Cristo, no sacramento da Eucaristia, percorre o mesmo caminho de abaixamento. Ali se faz presente o sacrifício de sua vida do qual participamos na mesma humildade e despojamento do presépio. Derramamos os nossos corações diante de Deus.
Natal e Eucaristia se entrelaçam. Nós franciscanos veneramos o Menino das palhas com todas as veras de nosso coração. Outrossim, temos como ponto de honra a participação na Eucaristia todos os dias, se possível. Ficamos extasiados com a repetida humilhação do Senhor por nosso amor. De tanto vivenciar a Eucaristia nós mesmos vamos, nos tornando despojados, pessoas em constante estado de ação de graças. Assim ecoa dentro de nós a frase que encerra o parágrafo da Carta enviada a toda Ordem acima mencionada: “Portanto, nada de vós retenhais para vós, a fim de que totalmente vos receba aquele que totalmente se vos oferece”.
Natal e Eucaristia são manifestações de dom, de entrega.
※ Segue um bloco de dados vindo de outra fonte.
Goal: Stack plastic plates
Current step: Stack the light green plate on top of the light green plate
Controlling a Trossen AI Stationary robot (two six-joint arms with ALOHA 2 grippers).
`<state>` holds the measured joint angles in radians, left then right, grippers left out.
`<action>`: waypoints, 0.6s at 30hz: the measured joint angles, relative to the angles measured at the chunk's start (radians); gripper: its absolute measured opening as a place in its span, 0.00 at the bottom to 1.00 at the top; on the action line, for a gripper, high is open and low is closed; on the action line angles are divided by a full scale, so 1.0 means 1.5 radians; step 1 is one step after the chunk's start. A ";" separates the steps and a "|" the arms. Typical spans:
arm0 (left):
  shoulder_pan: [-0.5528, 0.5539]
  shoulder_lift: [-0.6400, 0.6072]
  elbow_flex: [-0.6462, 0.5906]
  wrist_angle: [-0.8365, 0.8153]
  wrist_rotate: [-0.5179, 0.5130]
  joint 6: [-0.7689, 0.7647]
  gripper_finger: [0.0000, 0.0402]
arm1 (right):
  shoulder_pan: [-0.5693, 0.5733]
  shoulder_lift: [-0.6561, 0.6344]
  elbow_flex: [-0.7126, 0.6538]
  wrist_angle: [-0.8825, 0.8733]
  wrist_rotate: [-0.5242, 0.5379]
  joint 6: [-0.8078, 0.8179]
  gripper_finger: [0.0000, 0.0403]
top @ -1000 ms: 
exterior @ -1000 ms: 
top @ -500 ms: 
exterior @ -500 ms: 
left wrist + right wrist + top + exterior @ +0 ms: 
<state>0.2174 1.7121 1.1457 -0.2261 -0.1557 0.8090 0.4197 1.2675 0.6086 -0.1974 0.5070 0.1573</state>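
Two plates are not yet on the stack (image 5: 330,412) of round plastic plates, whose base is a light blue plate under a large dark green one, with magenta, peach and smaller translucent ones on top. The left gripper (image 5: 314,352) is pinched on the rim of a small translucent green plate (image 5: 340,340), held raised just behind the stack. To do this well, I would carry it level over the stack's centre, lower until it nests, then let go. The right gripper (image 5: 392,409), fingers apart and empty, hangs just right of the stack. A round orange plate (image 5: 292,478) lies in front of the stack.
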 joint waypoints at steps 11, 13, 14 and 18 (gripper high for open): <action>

Não podemos ficar alheios a tanto abaixamento misturado com tanto amor.
Nota: Estas reflexões se inspiraram nos comentários de K. Esser sobre as admoestações de Francisco, edição de Braga.
Pequeno adendo:
* Em nossas casas franciscanas da I Ordem todos os irmãos são convidados a participar de uma mesma missa. Francisco queria que quando muitos sacerdotes estivessem na mesma casa houvesse uma concelebração.
* Os franciscanos seculares contam com esta admoestação de suas Constituições Gerais: “A Eucaristia é o centro da vida da Igreja. Nela, Cristo nos une e entre nós como um único corpo. Por isso, seja a Eucaristia o centro da vida da Fraternidade; participem os irmãos da Eucaristia com a maior frequência possível lembrando do respeito e do amor de São Francisco que, na Eucaristia, viveu todos os mistérios de Cristo” (Art 14, § 2).